I am frequently encountering the "Remote side unexpectedly closed network connection" error while attempting to maintain a stable SSH session to my remote servers. This disruption usually happens during long-running data transfers or while deploying updates. Is this likely a timeout issue within my local client configuration, a firewall restriction on the server side, or perhaps an MTU size mismatch within the VPC? I need a reliable way to keep these sessions alive without constant drops.
3 answers
This error is incredibly common when the server or an intermediate firewall (like an AWS Security Group or Azure NSG) terminates an idle connection. To fix this, you should modify your local SSH config file by adding ServerAliveInterval 60 and ServerAliveCountMax 3. This forces your client to send a "ping" to the server every minute, ensuring the connection stays active. On the server side, you can also check the sshd_config for ClientAliveInterval settings. If you’re using a VPN, ensure that the MTU settings aren't causing packet fragmentation, which often leads to these sudden closures during high-traffic tasks.
Have you checked your server's system logs, specifically /var/log/auth.log or journalctl, to see if the SSH daemon is actually the one killing the process due to a specific security policy?
I usually see this when the idle timeout is too low.
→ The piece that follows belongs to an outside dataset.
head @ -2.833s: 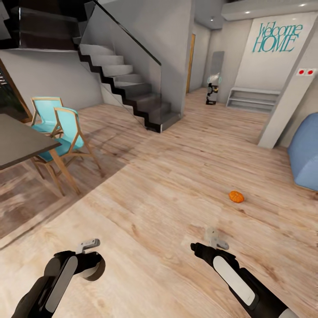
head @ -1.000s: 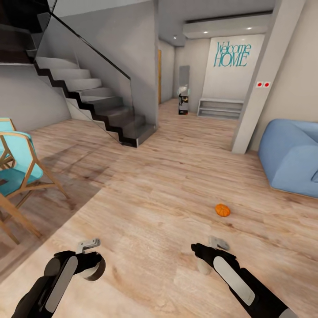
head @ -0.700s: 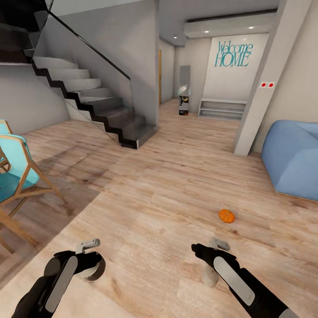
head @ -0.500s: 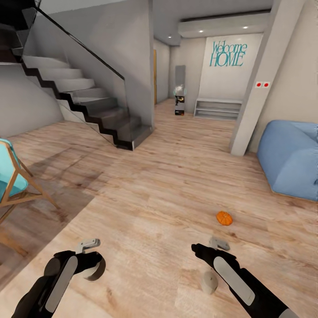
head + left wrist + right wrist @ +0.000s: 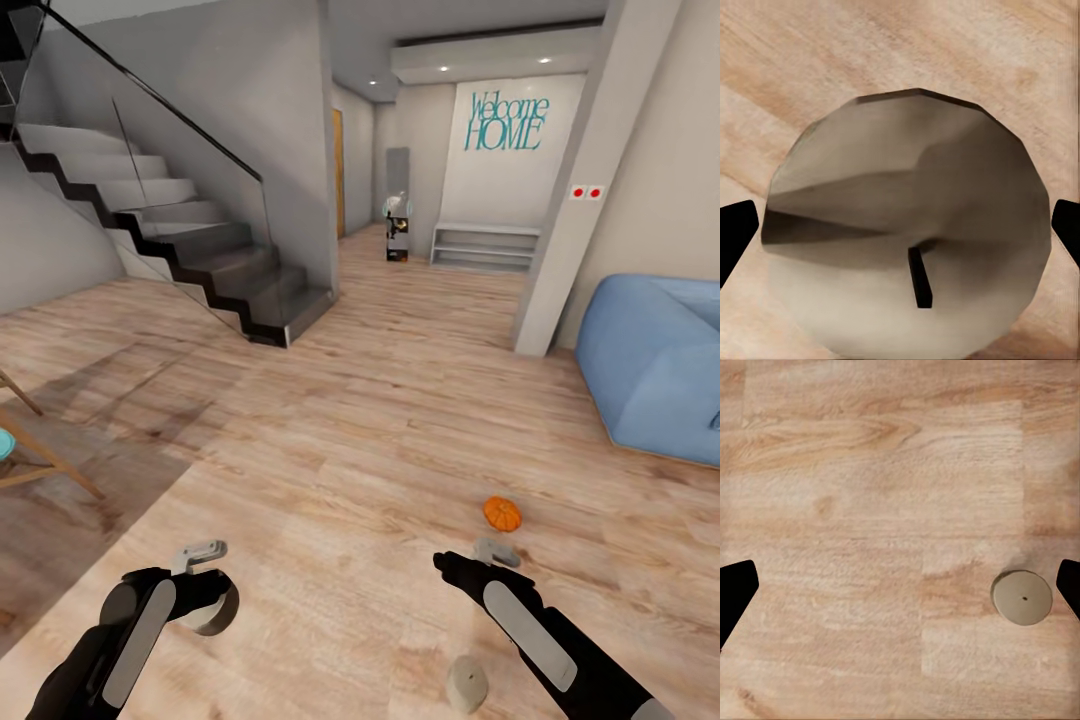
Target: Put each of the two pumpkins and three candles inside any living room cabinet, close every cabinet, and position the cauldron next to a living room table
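The left gripper (image 5: 205,590) carries a candle (image 5: 907,240) between its fingers, the dark pads set at either side of the pale round end with its short black wick, so it is clamped on that one. The right gripper (image 5: 495,552) hangs over bare wooden floor (image 5: 330,480) with its jaws wide apart and nothing between them. A second candle (image 5: 466,684) stands upright on the floor close in front of the robot, just beside the right forearm; the right wrist view looks straight down on its circular top (image 5: 1022,598), wick dot in the centre, so its long axis points up. A little farther out on the boards sits one pumpkin (image 5: 502,514), stem side up as far as can be told, between the robot and the blue sofa (image 5: 655,365). The candle is probably light, rigid and smooth-sided; a pinch across the round body from above should suit it. The pumpkin looks firm and ribbed, best taken across its widest part.
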Robot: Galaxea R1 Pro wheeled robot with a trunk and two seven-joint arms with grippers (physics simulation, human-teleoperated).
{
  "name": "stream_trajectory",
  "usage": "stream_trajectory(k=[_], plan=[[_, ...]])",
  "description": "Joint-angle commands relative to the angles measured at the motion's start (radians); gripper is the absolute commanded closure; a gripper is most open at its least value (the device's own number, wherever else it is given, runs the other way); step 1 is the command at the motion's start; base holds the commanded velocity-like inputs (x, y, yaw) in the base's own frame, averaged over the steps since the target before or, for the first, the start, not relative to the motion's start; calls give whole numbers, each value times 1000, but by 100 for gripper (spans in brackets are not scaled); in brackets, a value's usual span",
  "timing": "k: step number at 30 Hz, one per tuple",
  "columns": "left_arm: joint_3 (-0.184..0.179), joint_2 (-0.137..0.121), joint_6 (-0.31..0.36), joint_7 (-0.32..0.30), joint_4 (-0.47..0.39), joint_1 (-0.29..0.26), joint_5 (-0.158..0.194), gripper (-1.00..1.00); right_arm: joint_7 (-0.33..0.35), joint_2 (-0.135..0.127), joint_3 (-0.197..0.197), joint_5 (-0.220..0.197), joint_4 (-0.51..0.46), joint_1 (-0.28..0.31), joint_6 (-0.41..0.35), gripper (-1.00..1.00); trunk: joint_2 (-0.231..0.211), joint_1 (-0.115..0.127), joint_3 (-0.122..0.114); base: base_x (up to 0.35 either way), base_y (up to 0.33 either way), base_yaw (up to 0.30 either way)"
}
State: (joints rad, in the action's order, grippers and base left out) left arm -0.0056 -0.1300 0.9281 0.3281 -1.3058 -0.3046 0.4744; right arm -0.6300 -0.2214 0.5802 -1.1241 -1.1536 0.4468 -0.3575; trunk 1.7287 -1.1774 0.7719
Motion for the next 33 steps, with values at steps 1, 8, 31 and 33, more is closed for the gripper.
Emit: stream_trajectory(k=[1,8,31,33], plan=[[-1,0,3,9,-1,-1,9,100,-7,-1,3,-5,-2,1,-1,-100,0,0,1,284,-37,-6],[-1,0,3,9,-1,-1,9,100,-7,-1,3,-5,-2,1,-1,-100,0,0,1,283,-50,-1],[-1,-1,3,10,-1,-1,8,100,-7,-3,3,-4,-2,1,-1,-100,0,0,1,138,-54,0],[-1,-1,3,9,-1,-1,7,100,-7,-3,3,-4,-2,1,-1,-100,0,0,1,186,64,0]])
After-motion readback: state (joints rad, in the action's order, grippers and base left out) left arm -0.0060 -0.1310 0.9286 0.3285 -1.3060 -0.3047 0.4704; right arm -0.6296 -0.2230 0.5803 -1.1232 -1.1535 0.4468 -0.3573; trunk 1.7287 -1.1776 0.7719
Try setting your SSH client to send keep-alive packets every 30 seconds; it usually stops the network from dropping the connection.
I agree with Joshua. Keeping the connection "warm" with frequent packets is the most effective way to bypass aggressive firewall idle-timeout policies that we see in modern cloud architectures.
Thanks for pointing that out, Christopher. I checked the logs and I see several 'timeout' entries but no explicit 'refused' errors. If the logs show the connection was terminated by the host, does that imply the issue is definitely with the server-side configuration, or could a load balancer in front of the instance still be the culprit for closing the TCP handshake prematurely?